Top of Data extracts

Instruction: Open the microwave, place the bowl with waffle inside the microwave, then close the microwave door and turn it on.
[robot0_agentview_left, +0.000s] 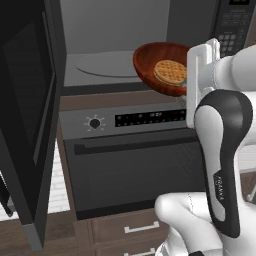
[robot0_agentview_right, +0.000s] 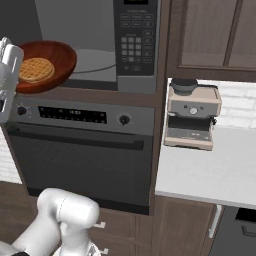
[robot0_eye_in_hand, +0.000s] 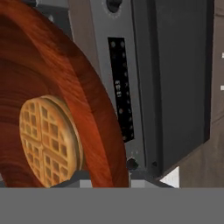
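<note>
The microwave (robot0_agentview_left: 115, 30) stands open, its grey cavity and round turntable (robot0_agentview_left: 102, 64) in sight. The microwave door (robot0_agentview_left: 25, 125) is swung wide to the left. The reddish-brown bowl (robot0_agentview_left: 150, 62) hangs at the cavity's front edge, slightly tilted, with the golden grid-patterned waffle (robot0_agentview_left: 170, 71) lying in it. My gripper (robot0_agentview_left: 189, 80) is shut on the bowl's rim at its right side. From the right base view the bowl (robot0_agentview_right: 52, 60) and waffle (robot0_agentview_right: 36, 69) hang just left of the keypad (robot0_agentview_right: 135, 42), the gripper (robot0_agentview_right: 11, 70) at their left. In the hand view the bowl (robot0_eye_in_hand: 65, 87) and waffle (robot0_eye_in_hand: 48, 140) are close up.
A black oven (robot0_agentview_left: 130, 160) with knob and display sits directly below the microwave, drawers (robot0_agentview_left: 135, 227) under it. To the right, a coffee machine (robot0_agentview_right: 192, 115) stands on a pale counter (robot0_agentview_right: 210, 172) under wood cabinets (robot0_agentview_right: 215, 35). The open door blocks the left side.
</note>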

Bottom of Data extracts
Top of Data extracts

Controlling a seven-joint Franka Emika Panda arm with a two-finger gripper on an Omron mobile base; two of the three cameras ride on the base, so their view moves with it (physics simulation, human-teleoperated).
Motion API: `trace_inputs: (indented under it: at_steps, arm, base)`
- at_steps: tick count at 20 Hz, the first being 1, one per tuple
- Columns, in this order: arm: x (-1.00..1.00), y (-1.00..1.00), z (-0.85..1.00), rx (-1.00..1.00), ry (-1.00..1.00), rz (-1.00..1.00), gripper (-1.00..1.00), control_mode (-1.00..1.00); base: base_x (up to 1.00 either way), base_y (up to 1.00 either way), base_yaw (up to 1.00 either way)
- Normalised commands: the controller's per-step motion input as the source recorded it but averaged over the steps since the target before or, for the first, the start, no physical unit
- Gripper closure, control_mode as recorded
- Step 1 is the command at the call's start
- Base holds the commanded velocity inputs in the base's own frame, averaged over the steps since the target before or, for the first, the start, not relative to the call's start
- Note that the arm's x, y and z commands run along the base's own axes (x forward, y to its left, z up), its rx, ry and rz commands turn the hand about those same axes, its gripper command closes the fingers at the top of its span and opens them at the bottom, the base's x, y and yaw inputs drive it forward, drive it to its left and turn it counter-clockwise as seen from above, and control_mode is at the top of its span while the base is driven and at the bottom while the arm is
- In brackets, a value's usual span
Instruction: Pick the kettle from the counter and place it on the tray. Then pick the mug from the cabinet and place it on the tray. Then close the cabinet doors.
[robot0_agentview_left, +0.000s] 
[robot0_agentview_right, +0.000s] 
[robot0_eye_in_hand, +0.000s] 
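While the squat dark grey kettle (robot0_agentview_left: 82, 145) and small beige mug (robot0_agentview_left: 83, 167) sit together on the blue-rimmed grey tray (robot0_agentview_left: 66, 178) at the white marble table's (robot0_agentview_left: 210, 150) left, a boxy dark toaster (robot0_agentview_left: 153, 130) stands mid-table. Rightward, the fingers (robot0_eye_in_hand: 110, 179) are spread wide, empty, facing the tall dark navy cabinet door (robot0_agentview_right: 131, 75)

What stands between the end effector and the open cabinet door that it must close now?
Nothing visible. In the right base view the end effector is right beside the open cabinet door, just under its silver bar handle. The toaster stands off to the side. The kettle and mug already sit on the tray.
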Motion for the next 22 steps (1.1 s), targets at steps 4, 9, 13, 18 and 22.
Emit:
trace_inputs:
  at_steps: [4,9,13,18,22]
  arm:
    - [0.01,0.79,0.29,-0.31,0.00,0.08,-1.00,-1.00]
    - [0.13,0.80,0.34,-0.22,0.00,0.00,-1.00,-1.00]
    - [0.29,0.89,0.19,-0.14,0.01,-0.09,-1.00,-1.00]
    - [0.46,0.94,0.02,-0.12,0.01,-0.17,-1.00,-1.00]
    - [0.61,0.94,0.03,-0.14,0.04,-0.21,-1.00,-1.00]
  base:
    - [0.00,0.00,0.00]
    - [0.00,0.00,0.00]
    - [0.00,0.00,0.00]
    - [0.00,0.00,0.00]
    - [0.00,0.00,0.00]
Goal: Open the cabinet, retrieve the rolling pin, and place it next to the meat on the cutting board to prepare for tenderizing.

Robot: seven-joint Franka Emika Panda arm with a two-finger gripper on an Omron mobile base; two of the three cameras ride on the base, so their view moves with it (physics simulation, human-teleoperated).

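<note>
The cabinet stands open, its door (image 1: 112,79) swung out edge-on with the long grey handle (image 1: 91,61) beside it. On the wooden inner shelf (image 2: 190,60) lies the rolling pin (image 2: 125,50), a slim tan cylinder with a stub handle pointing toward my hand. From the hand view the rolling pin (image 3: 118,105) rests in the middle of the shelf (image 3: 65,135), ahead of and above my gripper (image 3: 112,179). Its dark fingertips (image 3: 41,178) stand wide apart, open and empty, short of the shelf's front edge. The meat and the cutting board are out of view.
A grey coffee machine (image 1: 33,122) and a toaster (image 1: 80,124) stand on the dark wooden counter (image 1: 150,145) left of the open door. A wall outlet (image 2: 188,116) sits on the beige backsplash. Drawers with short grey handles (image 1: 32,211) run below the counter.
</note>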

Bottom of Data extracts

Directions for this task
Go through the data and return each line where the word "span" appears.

Written response
- Note that the arm's x, y and z commands run along the base's own axes (x forward, y to its left, z up), its rx, ry and rz commands turn the hand about those same axes, its gripper command closes the fingers at the top of its span and opens them at the bottom, the base's x, y and yaw inputs drive it forward, drive it to its left and turn it counter-clockwise as seen from above, and control_mode is at the top of its span while the base is driven and at the bottom while the arm is
- In brackets, a value's usual span

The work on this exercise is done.